This incisive and compelling biography from Ronan Fanning, who is Professor Emeritus of Modern History at UCD has been on the shelves since late last year (with no paperback in sight as yet.) However, as Easter 2016 approaches, the interest in this iconic figure who was born in 1882 will not wane, as de Valera’s role during Easter Week 1916 is looked at anew and his often controversial career is reviewed in various fora and conferences.
An action movie is hardly a starting point when it comes to discussion of the actual facts, but curiously there is no reference in the index to Neil Jordan’s fine film, Michael Collins. That dramatic work helped elevate the status in the popular consciousness of its eponymous subject somewhat to the detriment of the reputation of his one-time comrade in arms.

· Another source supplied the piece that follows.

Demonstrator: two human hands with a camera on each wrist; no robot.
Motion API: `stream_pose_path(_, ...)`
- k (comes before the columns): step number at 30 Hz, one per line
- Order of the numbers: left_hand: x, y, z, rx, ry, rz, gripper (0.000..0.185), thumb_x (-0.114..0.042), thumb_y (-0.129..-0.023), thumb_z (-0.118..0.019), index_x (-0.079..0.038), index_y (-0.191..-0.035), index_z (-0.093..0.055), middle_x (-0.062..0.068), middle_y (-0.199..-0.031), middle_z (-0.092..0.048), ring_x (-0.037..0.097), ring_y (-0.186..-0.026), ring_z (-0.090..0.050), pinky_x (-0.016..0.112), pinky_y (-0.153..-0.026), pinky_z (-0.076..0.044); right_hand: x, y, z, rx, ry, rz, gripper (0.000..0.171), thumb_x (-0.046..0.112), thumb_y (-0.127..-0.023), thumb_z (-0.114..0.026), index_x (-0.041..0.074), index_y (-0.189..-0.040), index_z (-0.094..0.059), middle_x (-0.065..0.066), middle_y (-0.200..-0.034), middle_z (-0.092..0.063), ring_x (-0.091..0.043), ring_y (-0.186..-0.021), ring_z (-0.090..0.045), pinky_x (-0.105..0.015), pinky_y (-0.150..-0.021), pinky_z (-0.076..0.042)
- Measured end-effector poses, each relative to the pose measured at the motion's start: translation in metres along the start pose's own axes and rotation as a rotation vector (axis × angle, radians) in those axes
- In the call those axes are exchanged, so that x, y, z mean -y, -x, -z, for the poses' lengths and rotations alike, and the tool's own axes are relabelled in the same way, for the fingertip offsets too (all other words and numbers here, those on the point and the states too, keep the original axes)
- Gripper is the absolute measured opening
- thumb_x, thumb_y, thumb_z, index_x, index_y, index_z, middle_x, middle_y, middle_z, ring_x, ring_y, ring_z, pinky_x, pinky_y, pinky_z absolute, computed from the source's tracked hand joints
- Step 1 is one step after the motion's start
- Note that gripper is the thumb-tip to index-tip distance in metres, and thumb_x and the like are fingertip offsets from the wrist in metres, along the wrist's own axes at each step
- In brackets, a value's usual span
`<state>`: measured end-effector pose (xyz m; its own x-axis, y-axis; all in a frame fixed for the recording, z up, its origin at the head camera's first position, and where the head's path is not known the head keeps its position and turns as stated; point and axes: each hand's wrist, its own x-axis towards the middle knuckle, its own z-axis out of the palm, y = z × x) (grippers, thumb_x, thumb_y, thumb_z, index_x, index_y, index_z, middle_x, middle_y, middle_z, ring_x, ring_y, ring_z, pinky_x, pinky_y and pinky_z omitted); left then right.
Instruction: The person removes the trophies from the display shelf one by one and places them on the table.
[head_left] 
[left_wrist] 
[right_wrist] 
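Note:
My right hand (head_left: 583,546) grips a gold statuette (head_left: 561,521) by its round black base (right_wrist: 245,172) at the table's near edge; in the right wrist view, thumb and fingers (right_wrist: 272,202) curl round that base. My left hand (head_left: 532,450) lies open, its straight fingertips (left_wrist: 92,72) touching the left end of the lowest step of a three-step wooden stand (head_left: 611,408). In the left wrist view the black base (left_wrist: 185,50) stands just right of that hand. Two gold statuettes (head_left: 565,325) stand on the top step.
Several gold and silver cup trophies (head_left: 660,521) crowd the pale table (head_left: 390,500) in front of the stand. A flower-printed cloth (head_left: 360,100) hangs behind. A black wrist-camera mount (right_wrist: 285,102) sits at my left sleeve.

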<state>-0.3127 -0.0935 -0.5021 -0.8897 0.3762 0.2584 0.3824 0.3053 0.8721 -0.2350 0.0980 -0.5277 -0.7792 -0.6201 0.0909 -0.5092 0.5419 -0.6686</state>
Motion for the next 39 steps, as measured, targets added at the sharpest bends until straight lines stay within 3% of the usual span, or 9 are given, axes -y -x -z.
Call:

Historian Diarmaid Ferriter did refer to Michael Collins in his book, A Nation and Not a Rabble. “The film did much to promote the myth of Collins at the expense of others, most notably Éamon de Valera, and the film was almost cartoonish in its depiction of heroes and villains,” writes Ferriter. Whatever about the influence of a popular film, de Valera was certainly a divisive figure in a divisive era, the post-Civil War years, which last essentially throughout his 50 years in Irish public life, as Taoiseach and as President. But then movers and shakers are rarely not divisive.
The founder of Fianna Fáil had his fanatical supporters the length and breadth of the state and indeed in his native USA, but his rejection of the Anglo-Irish Treaty of December 1921 and the blame attached to him for the Civil War alienated a large swathe of the body politic.
Over three decades after the Civil War ended in 1922, the matter of shares in the Irish Press group led to further controversy, when TD Noel Browne laid charges of nepotism and corruption before him as Taoiseach. In 1958, the National Progressive Democrats founder moved a private member’s motion in the Dáil declaring that de Valera occupied "a position which could be reasonably regarded as interfering or being incompatible with the full and proper discharge by him of the duties of his office." The controversy had its beginnings 30 years earlier in 1927, when several million dollars worth of bonds were signed over to de Valera to set up The Irish Press.
In any case, the 1958 debate was adjourned and what Fanning calls a "squalid story" moved off the agenda when de Valera announced on January 14, 1959 that he was stepping down as Taoiseach. He was subsequently Uachtarán or President of Ireland for a period of 14 years until his death at 92 years of age in 1975.
Fanning casts a sober eye on the legacy, referring to a powerful but blinkered vision, while noting on the plus side how he did in effect persuade the majority of republican acitivists to accept democracy after the Civil War. De Valera’s Ireland, he rightly argues, is a phrase too often used perjoratively as a handy catch-phrase for social, economic and cultural backwardness. "Many historians and political scientists, preoccupied with social and economic history rather than with political history, focus less on his achievements than what he did not try to achieve," the historian perceptively observes.
The expert consensus - and one shared by the author himself - is that de Valera’s greatest years were between 1932 and 1948, years he was himself not much interested in exploring in hindsight. Ultimately, despite the flaws, Fanning considers the Long Fellow to have been a brilliant, clever diplomat , and "architect of the Irish state."